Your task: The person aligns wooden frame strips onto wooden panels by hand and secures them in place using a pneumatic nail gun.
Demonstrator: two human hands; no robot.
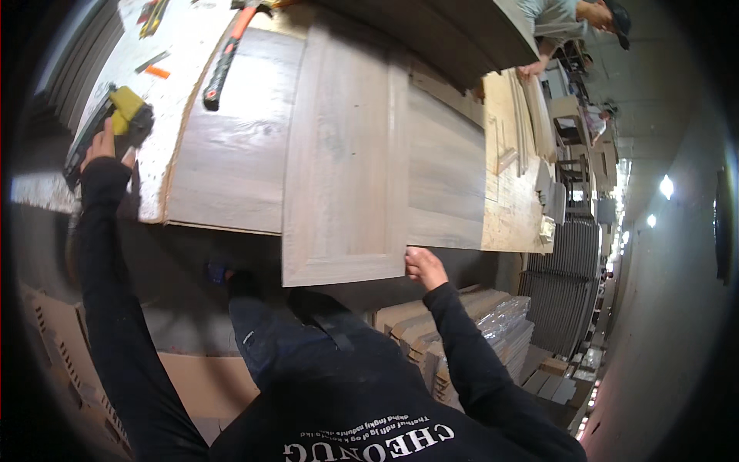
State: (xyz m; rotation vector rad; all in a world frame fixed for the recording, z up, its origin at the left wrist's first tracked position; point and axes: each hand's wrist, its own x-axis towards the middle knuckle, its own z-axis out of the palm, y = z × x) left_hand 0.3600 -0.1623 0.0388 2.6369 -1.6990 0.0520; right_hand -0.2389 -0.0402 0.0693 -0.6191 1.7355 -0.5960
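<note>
A grey wood-grain cabinet door point(346, 154) with a raised frame lies lengthwise on the workbench, its near end jutting past the front edge. My right hand point(425, 267) pinches that door's near right corner, fingers closed on it. Over at the left, my left hand point(108, 150) is on a yellow and black nail gun point(127, 108), fingers around its body; part of the grip is hidden. A claw hammer point(228, 65) with an orange and black handle rests on a flat grey panel point(231, 154) between the nail gun and the door.
A dark panel point(462, 35) stands across the bench's far side. An orange piece point(157, 71) and hand tools point(154, 17) lie far left. Wrapped, stacked boards point(493, 331) sit below the bench at right. Another person point(562, 23) works at the far right.
</note>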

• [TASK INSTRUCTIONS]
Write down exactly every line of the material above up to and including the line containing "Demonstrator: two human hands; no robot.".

• [ANSWER TO THIS PROBLEM]
Your task: The person aligns wooden frame strips onto wooden panels by hand and secures them in place using a pneumatic nail gun.
Demonstrator: two human hands; no robot.

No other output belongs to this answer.